Should Trump Have To Release His Tax Returns?
Donald Trump has been secretive about his "big," "beautiful" tax returns. So what can we learn if he decides to release them?
Republican presidential candidate Donald Trump said in a recent interview that he will not release his tax returns before the November election. "There's nothing to learn from them," Trump told the Associated Press, insisting that voters don't care about the tax returns of presidential candidates.
Historical records, opinion polls and half a century of presidential politics suggest otherwise, but these sorts of details have never troubled the Donald.
As Jason Suzdaltsev explains in this Seeker Daily dispatch, nominees for president have traditionally released their tax return information prior to the election, although they're not legally required to. The idea can be traced back to Richard Nixon, actually. While running for vice president in 1952, Nixon called for his opponents disclose their personal financial information in the interest of transparency.
Ironically, Nixon refused to release his own tax returns until 1973. Five years later, the Watergate scandal led to the passage of the Ethics in Government Act, which requires candidates to file a Public Financial Disclosure Report with the Federal Election Commission. The law does not require candidates to disclose include federal income taxes, but it has become common practice to do so.

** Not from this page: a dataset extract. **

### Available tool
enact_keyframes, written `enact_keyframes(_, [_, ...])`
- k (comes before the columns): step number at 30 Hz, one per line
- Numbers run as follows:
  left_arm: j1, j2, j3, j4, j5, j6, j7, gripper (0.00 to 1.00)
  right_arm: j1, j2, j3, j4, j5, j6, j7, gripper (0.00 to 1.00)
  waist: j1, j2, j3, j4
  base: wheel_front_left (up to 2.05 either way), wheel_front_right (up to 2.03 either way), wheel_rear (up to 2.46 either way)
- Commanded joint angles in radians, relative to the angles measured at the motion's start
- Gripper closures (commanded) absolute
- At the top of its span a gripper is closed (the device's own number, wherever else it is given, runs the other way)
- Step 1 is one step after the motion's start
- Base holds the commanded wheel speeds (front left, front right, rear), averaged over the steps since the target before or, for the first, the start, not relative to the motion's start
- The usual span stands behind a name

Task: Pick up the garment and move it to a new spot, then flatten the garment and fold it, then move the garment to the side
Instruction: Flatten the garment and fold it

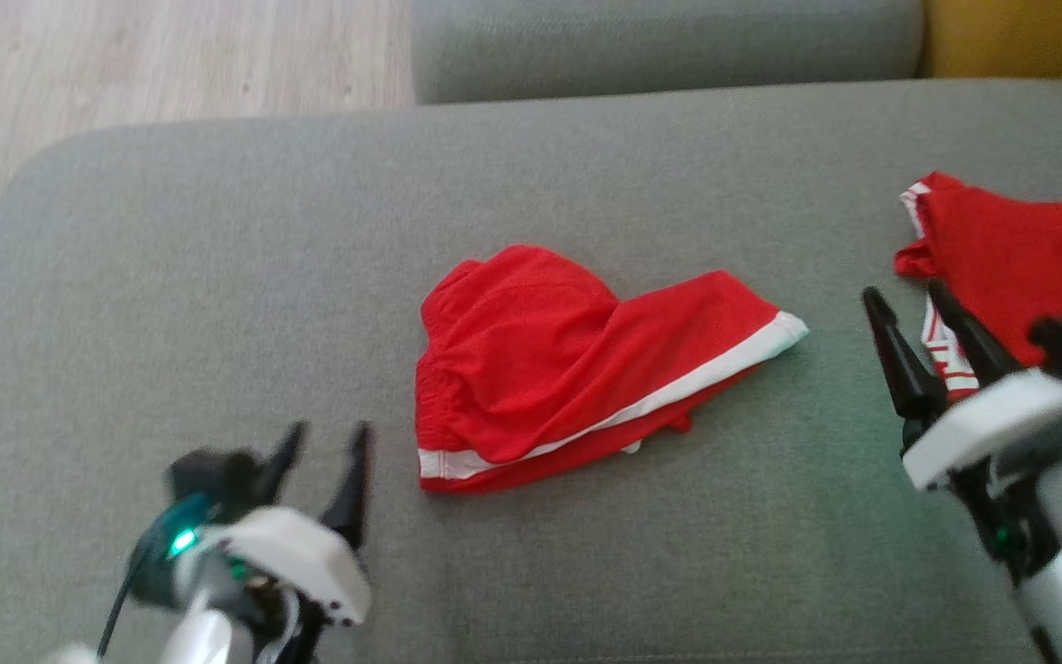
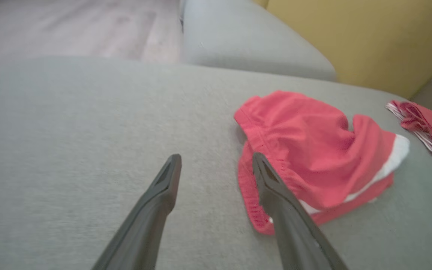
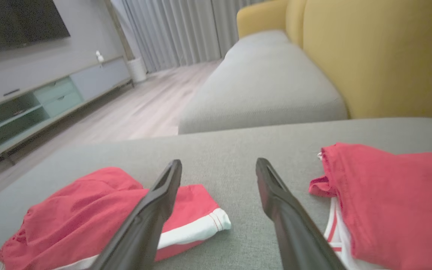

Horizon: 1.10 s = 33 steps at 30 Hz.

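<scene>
Right claw [image 1: 902,291] covers part of the edge-cut second garment [image 1: 1020,254].

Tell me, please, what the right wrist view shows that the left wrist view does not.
Right wrist view: a television, a cabinet, curtains, and the right fingers, open. Left wrist view: the left fingers, open, one crossing in front of the red shorts. Shared: the red shorts, a second red garment, the grey cushion, the yellow backrest.
</scene>
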State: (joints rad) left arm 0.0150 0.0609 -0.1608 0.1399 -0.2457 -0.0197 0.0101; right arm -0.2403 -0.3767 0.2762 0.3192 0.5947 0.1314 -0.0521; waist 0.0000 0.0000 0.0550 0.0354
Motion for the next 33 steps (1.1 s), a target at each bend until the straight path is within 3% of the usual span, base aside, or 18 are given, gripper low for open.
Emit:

A strong case can be made that full disclosure of tax returns is in the public interest. Federal returns not only reveal income, but also business ventures, charitable donations and any funny business regarding offshore holdings or foreign bank accounts.
But for some candidates, the political damage of revealing the information outweighs the public perception problems of keeping it secret. For instance, Mitt Romney resisted disclosing his tax returns during the 2012 campaign. When Romney finally relented, it was discovered that he had up to $100 million tucked away in an Individual Retirement Account -- despite the fact that federal law caps IRA contributions to $30,000 per year.
Is Trump hiding similarly damaging details? His critics think so. Trump has long been accused of overstating his personal wealth, as well as his charitable contributions.
Every president since Jimmy Carter has publicly disclosed tax information returns public prior to taking office. Trump certainly is within his legal rights to keep his tax returns private, but public opinion polls suggest that voters aren't going to like it.